--- Information Enclosed Below ---

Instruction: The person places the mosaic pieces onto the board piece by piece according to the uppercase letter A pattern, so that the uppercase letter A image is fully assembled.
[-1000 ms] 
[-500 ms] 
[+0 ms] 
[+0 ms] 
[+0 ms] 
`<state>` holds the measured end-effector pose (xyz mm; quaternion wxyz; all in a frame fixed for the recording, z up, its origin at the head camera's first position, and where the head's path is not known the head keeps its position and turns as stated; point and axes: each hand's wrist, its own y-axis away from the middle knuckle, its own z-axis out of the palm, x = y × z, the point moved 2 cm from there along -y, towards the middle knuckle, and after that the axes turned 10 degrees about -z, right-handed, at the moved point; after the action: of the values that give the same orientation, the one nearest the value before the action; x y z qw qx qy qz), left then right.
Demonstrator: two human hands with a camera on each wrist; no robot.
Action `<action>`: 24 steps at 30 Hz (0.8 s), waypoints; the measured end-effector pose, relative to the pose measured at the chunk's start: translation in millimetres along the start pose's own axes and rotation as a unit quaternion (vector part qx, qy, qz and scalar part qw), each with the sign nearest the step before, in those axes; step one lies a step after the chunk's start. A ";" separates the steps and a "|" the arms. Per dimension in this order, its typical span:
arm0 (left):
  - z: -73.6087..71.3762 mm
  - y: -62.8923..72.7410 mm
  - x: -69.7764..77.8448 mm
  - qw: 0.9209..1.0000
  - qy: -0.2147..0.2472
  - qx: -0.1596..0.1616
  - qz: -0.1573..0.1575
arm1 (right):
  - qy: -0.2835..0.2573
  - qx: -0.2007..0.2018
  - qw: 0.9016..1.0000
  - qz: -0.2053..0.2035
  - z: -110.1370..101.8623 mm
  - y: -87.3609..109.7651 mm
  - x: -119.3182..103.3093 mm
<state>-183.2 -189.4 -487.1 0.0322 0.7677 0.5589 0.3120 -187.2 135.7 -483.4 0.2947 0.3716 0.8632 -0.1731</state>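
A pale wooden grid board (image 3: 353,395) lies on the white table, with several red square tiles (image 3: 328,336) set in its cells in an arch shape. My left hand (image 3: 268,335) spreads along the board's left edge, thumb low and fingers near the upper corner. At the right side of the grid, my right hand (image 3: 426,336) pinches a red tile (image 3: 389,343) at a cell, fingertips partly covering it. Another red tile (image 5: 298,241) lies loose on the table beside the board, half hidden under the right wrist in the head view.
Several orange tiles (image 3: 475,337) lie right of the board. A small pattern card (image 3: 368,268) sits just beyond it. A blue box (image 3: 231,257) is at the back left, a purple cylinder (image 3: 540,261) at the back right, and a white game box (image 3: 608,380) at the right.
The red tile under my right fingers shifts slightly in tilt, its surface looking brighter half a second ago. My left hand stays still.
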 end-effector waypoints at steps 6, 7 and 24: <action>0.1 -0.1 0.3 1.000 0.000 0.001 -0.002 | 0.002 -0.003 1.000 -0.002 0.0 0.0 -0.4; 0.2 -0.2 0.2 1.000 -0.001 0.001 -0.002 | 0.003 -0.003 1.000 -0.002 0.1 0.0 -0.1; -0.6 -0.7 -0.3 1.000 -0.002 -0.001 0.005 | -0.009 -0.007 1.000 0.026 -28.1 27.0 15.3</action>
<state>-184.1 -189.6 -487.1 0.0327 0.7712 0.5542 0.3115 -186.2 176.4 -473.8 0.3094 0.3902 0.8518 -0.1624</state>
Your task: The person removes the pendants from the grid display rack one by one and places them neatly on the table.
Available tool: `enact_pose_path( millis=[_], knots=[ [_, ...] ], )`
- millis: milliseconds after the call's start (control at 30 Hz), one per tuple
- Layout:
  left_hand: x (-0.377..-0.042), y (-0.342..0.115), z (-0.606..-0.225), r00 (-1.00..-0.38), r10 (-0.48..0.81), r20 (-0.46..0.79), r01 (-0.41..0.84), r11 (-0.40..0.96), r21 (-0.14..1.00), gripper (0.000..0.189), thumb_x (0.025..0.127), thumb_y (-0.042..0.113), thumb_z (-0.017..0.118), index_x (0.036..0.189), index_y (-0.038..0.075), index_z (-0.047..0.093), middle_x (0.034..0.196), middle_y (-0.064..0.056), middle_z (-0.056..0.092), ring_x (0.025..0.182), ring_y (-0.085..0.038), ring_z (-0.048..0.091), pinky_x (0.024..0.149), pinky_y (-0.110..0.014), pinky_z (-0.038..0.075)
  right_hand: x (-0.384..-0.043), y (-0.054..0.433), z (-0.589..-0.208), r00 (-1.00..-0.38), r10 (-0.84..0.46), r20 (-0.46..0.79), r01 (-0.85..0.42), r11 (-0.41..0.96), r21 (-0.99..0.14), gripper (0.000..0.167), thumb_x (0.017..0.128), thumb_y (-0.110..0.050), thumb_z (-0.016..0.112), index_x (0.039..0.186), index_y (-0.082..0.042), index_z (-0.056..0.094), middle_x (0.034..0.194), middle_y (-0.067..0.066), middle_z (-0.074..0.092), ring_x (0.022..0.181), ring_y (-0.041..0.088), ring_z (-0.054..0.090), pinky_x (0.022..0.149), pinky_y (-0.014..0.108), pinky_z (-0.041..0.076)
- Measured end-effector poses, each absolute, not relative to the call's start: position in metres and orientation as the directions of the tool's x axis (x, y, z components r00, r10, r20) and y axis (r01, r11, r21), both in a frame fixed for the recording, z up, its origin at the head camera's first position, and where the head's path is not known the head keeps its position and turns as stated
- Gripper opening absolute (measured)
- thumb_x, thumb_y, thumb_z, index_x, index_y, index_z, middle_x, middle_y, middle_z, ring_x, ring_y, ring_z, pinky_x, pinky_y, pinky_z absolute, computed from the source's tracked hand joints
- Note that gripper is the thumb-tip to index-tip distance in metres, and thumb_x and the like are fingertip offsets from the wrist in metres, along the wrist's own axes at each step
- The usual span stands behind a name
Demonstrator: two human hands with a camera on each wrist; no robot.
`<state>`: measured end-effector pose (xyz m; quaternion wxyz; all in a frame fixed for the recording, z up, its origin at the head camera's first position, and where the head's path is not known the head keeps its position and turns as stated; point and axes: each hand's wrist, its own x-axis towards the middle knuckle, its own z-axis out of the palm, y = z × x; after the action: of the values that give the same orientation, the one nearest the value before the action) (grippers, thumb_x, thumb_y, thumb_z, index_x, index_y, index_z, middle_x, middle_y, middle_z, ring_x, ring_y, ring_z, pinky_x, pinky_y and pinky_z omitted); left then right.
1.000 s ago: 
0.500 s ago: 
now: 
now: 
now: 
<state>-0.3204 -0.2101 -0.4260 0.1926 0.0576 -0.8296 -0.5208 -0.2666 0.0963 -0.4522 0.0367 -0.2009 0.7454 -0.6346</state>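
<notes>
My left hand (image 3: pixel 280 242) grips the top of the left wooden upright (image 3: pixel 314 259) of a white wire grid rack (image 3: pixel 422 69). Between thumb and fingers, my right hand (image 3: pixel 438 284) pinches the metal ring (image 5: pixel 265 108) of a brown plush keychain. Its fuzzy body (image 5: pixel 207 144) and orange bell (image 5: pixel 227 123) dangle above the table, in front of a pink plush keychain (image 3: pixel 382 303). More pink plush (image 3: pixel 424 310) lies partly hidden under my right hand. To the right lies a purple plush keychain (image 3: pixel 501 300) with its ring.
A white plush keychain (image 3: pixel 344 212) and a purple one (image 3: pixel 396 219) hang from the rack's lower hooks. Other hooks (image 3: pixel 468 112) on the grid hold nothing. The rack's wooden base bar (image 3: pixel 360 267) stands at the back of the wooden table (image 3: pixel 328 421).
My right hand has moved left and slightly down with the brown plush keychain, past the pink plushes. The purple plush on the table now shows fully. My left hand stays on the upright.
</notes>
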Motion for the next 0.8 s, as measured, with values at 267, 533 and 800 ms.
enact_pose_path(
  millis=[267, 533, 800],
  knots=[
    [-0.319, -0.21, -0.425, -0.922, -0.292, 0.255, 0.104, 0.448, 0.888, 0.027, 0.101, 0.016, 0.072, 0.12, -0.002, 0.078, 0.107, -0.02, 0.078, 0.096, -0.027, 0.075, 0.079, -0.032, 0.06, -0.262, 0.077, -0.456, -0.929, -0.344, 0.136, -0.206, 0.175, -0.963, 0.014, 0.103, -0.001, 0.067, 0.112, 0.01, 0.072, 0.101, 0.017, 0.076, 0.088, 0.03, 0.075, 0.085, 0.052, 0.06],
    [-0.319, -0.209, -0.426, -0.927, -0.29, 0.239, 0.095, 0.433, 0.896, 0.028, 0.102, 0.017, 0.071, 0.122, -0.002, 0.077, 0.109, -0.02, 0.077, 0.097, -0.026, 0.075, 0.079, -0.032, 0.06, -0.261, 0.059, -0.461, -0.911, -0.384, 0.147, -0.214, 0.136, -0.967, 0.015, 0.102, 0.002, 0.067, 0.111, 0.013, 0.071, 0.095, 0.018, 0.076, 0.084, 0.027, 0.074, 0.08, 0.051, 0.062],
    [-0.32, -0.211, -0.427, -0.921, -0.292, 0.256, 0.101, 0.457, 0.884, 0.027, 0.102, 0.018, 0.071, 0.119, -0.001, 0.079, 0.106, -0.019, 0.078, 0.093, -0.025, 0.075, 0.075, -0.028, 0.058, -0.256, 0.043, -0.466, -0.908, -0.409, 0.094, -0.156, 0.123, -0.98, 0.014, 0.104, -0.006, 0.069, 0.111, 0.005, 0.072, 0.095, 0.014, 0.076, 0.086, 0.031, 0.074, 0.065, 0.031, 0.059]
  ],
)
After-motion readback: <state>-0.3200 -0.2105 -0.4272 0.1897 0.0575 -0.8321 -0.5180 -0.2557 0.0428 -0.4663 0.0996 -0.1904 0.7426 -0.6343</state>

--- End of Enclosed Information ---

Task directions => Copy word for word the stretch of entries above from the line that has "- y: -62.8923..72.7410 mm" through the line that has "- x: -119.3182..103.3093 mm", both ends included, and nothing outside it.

Worked solution =>
  - y: -62.8923..72.7410 mm
  - x: -69.7764..77.8448 mm
  - qw: 0.9209..1.0000
  - qy: -0.2147..0.2472
  - qx: -0.1596..0.1616
  - qz: -0.1573..0.1575
arm1 (right):
  - qy: -0.2835..0.2573
  - qx: -0.2007..0.2018
  - qw: 0.9016..1.0000
  - qz: -0.2053..0.2035
  - z: -110.1370..101.8623 mm
  - y: -87.3609..109.7651 mm
  - x: -119.3182..103.3093 mm

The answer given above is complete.